As a speaker, the biggest loss for me is the real human connection with a live audience. While I love sharing the stories that I experience with others, staring at a screen without seeing and interacting with a live audience is by far the hardest aspect of digital delivery. I think we are ready to be back in person with our colleagues face to face!
Having said that, I do believe that there is a place for both formats. The cost and planet impact of travelling around for conferences is not always the way to go. Just like hybrid working, we need to continue to leverage both formats.
In your opinion, what are the top 3 challenges to returning to ‘In-Person’ events? How could we mitigate risks?
- Diversity of speakers that are willing to travel to these events (perhaps leverage the digital tools we’ve been using to bring somebody remote into the conference, and then use the live audience to further the discussion)
- Cost: the comparative cost of the live events, vs joining with one click (offer more incentives to the “face to face only” value-adds…like the social and relationship/network aspects)
- Relevancy: with so many events popping up, finding ones that are relevant and have helpful content and speaker becomes increasingly more difficult. (focus more strongly on a few key themes, vs filling a multi-day agenda with lots and lots of different topics)
Eventible.com is a review platform specially catering to B2B events.
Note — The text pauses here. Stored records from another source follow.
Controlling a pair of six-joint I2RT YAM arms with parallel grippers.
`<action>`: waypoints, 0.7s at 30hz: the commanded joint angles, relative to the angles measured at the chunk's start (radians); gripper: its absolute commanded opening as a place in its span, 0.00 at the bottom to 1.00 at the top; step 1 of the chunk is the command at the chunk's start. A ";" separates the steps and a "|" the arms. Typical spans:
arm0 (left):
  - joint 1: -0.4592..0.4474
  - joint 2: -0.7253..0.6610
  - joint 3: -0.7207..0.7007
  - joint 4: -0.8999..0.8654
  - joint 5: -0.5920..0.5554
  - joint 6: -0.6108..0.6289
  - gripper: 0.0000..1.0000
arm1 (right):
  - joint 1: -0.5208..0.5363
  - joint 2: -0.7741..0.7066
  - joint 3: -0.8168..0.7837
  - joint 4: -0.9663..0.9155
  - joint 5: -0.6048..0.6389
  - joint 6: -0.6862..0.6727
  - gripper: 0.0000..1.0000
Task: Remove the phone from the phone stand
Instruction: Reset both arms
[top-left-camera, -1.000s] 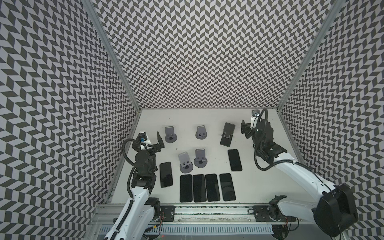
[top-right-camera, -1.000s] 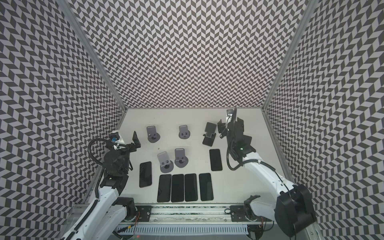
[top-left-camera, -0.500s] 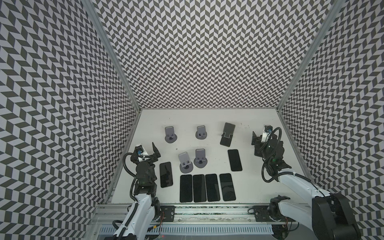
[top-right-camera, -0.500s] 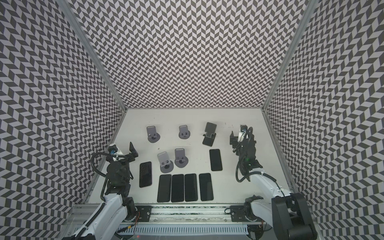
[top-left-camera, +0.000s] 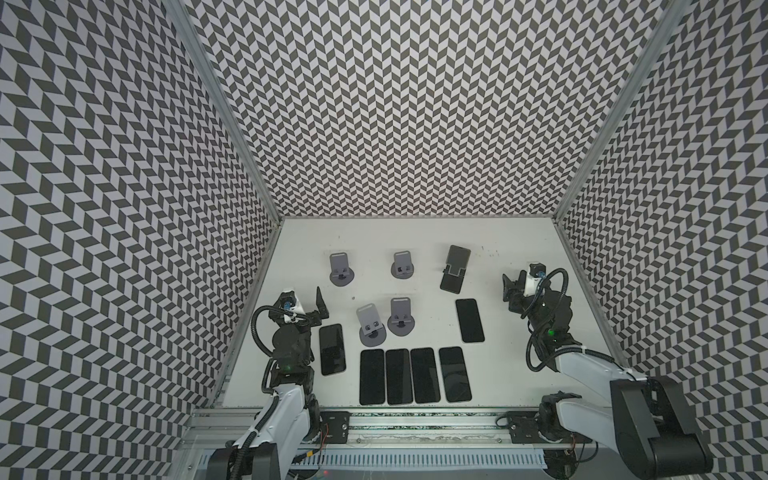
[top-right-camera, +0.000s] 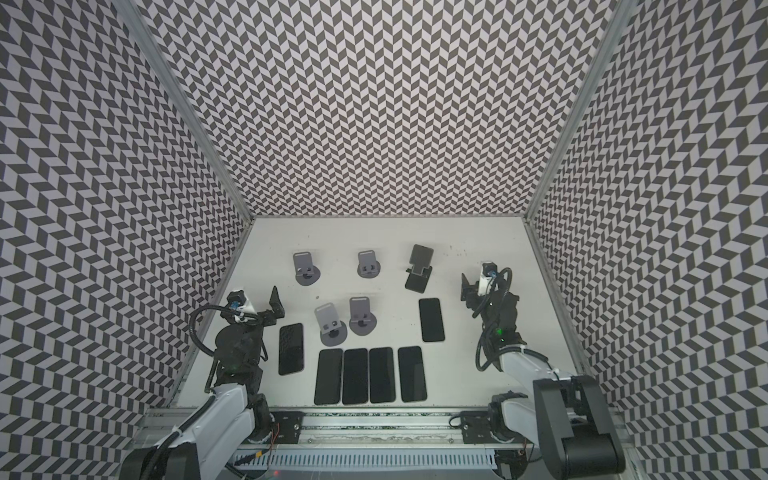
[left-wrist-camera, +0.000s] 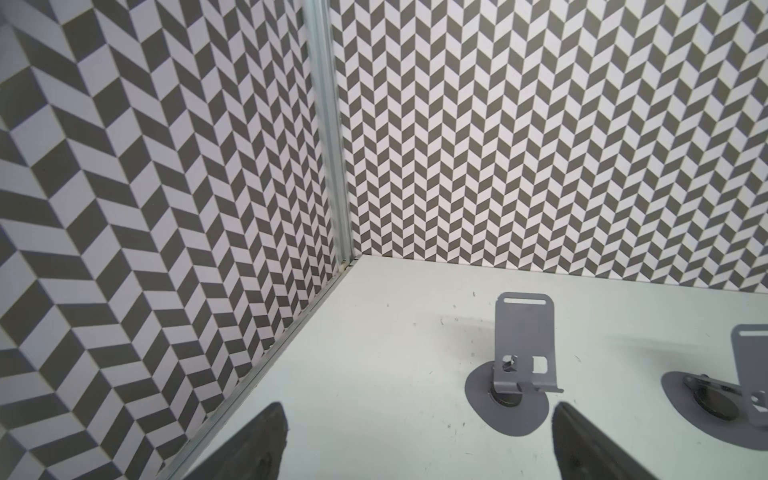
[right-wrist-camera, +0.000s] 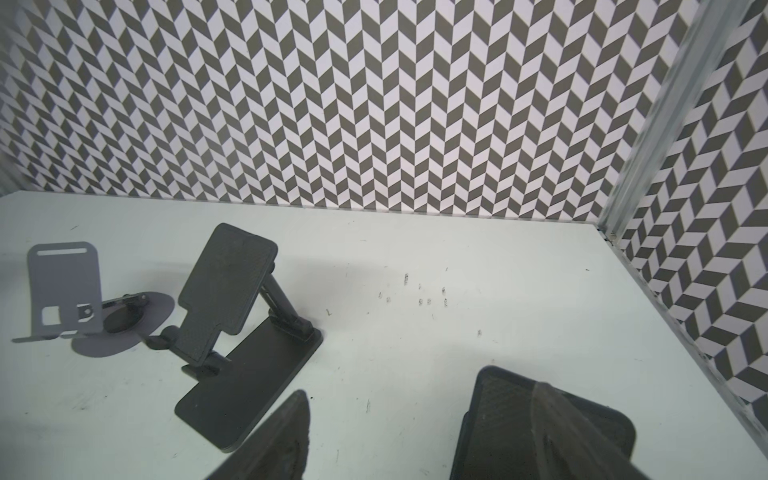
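My left tool is spread wide and has hold of nothing. Only its two dark fingertips poke into the left wrist view. The frame edge cuts off the rest, and bare surface shows between them. In both top views one of its fingers shows as a dark plate, while the other is hidden under my wrist camera.

My right tool has its jaws partly apart, with white surface showing in the gap. One finger looks smeared and half see-through. Behind it lies a dark slab with rounded corners and a woven texture, cut off by the frame edge. I cannot tell whether it is a phone or whether the finger touches it. In the top views my own wrist covers that spot.

The black stand sits ahead of this tool, its tilted plate fully exposed, with a grey stand beside it. The phone nearest the black stand lies flat on the surface, near its base but apart from it. A row of four phones lies side by side along the near edge, nearly touching. A sixth phone lies flat just beside my left arm. All the screens are dark, and I can make out no detail on them.
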 joint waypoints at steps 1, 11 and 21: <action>0.001 0.029 0.014 0.043 0.114 0.020 0.99 | -0.007 0.043 -0.014 0.138 -0.034 -0.014 0.81; -0.023 0.184 0.055 0.121 0.123 0.025 0.99 | -0.006 0.154 0.006 0.245 -0.012 0.017 0.80; -0.119 0.400 0.151 0.225 0.123 0.025 0.99 | -0.007 0.245 0.038 0.284 -0.055 -0.037 0.80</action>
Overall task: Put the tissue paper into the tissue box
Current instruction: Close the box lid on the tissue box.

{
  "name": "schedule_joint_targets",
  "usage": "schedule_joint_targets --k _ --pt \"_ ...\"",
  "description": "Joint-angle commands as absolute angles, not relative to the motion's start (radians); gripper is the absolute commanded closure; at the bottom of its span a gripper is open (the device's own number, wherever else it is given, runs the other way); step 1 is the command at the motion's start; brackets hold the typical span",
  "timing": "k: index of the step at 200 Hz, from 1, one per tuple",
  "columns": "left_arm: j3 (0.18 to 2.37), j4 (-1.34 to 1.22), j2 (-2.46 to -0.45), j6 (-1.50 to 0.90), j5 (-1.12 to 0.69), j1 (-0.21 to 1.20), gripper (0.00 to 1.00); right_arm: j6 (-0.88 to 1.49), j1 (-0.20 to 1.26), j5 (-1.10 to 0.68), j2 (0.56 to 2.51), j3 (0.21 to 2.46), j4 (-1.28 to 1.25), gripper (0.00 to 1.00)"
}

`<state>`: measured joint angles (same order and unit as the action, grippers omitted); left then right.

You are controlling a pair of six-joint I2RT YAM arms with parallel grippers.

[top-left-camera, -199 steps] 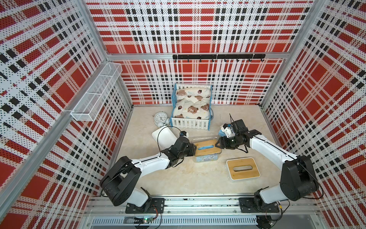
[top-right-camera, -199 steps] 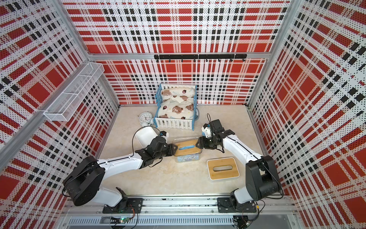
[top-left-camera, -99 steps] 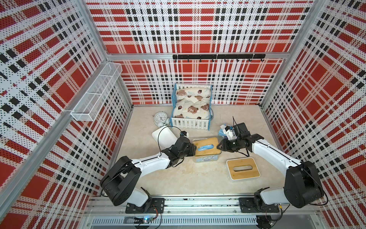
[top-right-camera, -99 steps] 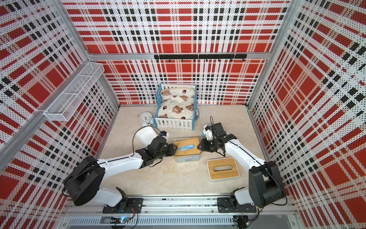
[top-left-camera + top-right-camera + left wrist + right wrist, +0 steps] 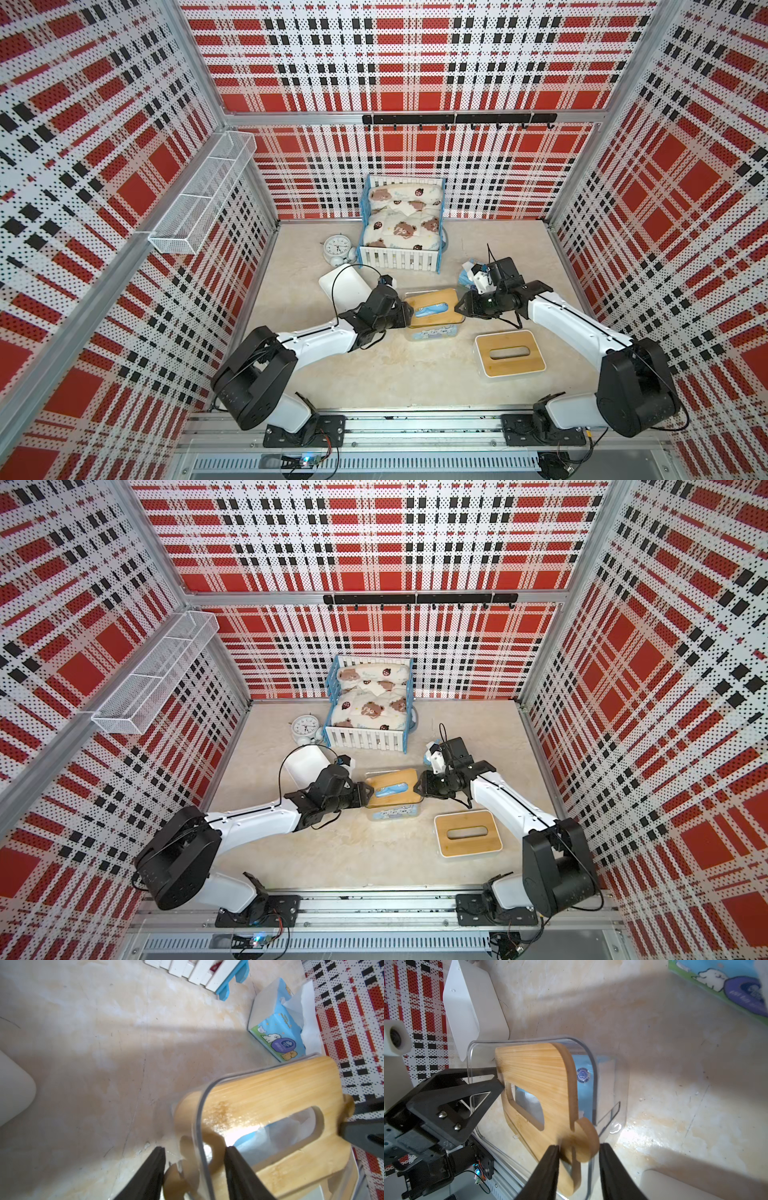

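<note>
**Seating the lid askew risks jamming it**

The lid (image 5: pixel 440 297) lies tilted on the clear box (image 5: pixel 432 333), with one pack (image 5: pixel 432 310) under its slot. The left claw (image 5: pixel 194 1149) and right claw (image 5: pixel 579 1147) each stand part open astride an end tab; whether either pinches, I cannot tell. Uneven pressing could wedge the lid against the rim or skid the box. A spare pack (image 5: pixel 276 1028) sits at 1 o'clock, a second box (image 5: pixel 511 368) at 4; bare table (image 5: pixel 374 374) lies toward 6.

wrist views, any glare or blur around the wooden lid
Left wrist view: a white glare patch on the lid beside its slot, and the left hand's fingers are out of focus. Right wrist view: the lid's near tab is blurred; glare lies on the table.
</note>
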<state>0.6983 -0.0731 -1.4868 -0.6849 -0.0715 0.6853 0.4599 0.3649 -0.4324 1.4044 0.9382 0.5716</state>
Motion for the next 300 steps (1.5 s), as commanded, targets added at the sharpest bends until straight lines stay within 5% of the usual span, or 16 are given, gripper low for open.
schedule_joint_targets --k 1,69,101,300 --pt "0.654 -0.111 -1.454 -0.704 -0.205 0.647 0.43 0.431 0.374 -0.411 1.427 0.968 0.591 0.59" --pt "0.537 -0.256 -1.408 -0.769 -0.357 0.554 0.17 0.431 0.374 -0.422 1.442 0.960 0.572 0.59" --pt "0.519 -0.335 -1.434 -0.807 -0.434 0.552 0.16 0.435 0.374 -0.425 1.442 0.961 0.568 0.59" --pt "0.505 -0.439 -1.429 -0.859 -0.548 0.514 0.46 0.444 0.374 -0.436 1.439 0.951 0.548 0.60"
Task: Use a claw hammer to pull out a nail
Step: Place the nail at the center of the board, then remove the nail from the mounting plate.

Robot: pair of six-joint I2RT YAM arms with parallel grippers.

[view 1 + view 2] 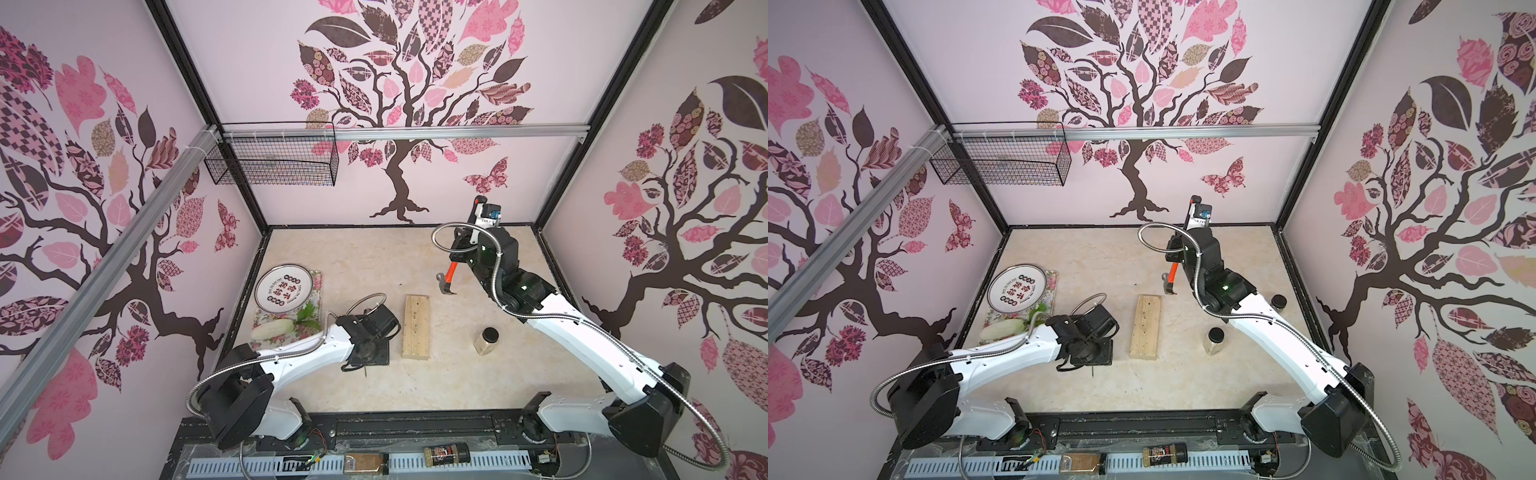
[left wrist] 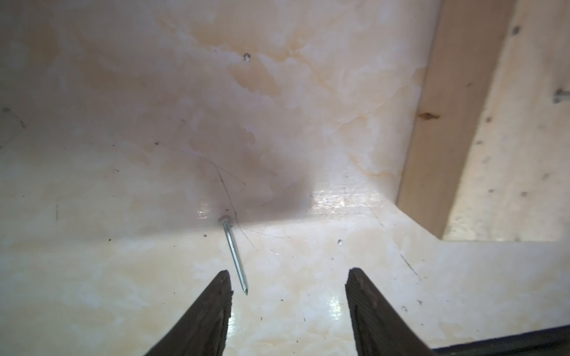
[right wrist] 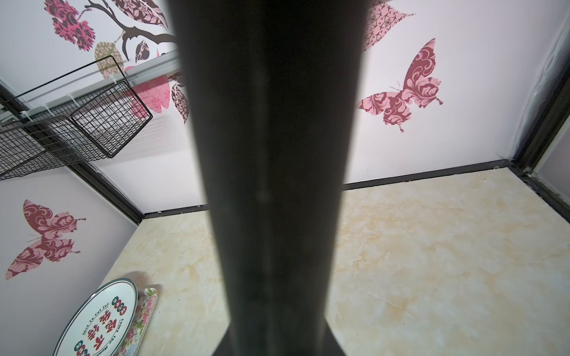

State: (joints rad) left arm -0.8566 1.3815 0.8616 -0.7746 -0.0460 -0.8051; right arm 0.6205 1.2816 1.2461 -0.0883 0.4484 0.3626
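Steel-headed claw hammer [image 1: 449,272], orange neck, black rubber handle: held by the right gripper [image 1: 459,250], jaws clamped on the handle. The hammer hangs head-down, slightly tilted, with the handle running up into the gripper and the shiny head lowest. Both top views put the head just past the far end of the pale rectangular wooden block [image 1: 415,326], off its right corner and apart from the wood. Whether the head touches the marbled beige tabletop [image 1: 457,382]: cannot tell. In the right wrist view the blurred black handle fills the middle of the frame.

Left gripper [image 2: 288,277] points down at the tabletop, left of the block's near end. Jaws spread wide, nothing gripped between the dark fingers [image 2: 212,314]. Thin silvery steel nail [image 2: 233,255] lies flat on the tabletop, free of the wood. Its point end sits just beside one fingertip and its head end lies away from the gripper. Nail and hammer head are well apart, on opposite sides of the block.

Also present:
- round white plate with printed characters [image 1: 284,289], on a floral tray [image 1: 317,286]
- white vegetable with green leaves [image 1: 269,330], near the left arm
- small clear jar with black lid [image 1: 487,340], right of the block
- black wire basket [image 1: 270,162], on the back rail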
Given how review-driven our lives have become today, do you think reviews will bring in a level of transparency to the events industry? Would you rely on event reviews from other speakers if you had to make a speaking decision?
Absolutely would welcome this…I get approached often by multiple conferences, and it’s very difficult to understand the impact and relevancy of any of these without outside 3rd party opinions and reviews, which are not always available.
About Ricardo: Ricardo Troiano is the Head of Change and Organisational Development at Syngenta Group, a company he joined almost 5 years ago after almost 20 years in management consulting and 5 years as a mechanical engineer in a global manufacturing company. Prior to his current role he was an Associate Partner at IBM’s Talent & Change practice and a Senior Managing Consultant at PwC. He has led work across 4 continents in dozens of clients internationally. His primary areas of expertise include driving large scale Transformation and Change across multiple industries, organizational development, culture and exec leadership development.